— WORK INSTRUCTIONS —
Go through the listing below and gather every line with the word "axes".

— INPUT DATA —

*** Block opens ***

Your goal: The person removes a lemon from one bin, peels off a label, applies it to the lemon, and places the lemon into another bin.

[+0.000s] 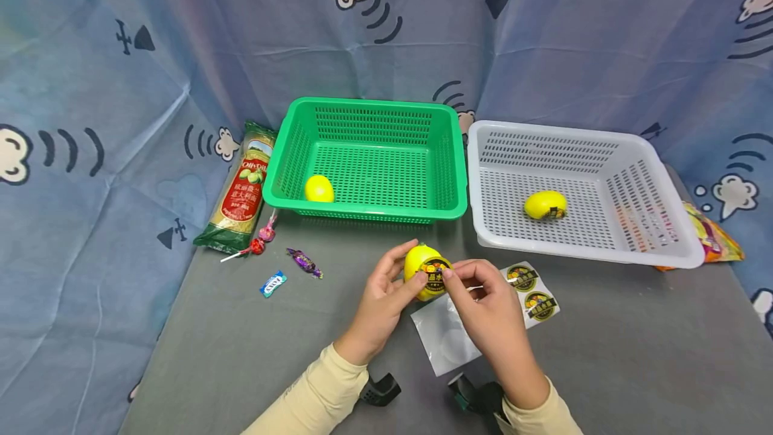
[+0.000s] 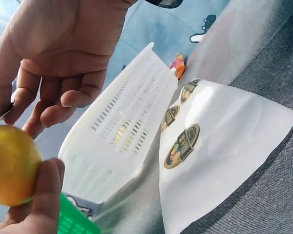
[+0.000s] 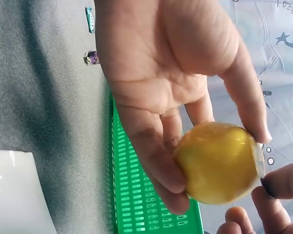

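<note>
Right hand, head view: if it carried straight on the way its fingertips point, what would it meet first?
The right hand points up and left, its fingertips already at the sticker on the lemon that the left hand grips. So it would press into that lemon first; the green basket lies beyond, though depth is unclear.

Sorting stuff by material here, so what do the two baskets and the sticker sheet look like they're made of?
Green basket and white basket: moulded plastic, judging by the slotted walls and slight sheen. Sticker sheet: probably glossy release paper, white with glare, carrying printed round stickers.

Staged recording booth: cartoon cloth backdrop (image 1: 181,52), grey tabletop (image 1: 634,341), sorting baskets (image 1: 368,153).
</note>
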A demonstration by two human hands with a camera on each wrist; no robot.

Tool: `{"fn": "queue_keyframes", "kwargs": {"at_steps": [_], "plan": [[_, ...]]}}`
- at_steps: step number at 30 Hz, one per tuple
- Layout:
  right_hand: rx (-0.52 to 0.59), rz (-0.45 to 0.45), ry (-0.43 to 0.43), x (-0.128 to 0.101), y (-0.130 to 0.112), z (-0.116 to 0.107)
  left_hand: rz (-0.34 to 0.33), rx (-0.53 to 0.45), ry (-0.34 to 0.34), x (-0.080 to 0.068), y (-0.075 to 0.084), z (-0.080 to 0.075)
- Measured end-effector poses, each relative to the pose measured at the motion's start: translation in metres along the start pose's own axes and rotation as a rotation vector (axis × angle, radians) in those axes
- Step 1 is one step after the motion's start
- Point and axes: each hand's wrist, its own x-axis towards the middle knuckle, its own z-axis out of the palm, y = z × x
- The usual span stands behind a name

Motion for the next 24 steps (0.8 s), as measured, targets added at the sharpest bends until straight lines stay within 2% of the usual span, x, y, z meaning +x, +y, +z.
{"fn": "queue_keyframes", "kwargs": {"at_steps": [3,6,9,13,15,18,20,21,24], "plan": [[0.004,-0.009,-0.018,0.001,0.002,-0.001,-0.007,-0.019,0.026,0.001,-0.001,0.000],[0.051,-0.006,-0.056,0.002,0.006,-0.001,-0.009,-0.068,0.010,0.001,-0.001,-0.001],[0.172,0.018,-0.155,0.006,0.011,-0.002,-0.015,-0.157,-0.048,0.000,0.000,-0.005],[0.305,0.112,-0.312,0.014,0.021,-0.006,-0.048,-0.266,-0.118,-0.001,0.003,-0.008],[0.281,0.166,-0.332,0.018,0.023,-0.008,-0.065,-0.295,-0.120,-0.003,0.003,-0.010],[0.147,0.190,-0.247,0.022,0.022,-0.012,-0.086,-0.335,-0.077,-0.003,0.003,-0.010],[0.080,0.150,-0.154,0.021,0.019,-0.013,-0.081,-0.344,-0.034,-0.002,0.003,-0.009],[0.070,0.093,-0.105,0.019,0.017,-0.012,-0.078,-0.345,-0.013,-0.002,0.003,-0.008],[0.066,-0.228,-0.016,0.014,0.011,-0.007,-0.065,-0.304,0.039,0.000,0.004,-0.004]]}}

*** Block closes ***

— YOUR SOLUTION —
- Measured end-effector poses, each relative to the pose measured at the motion's start: translation in metres along the start pose's own axes and rotation as a rotation vector (axis × angle, radians) in those axes
- Point and axes: each hand's wrist, its own x-axis towards the middle knuckle, its own z-axis out of the palm, y = z × x

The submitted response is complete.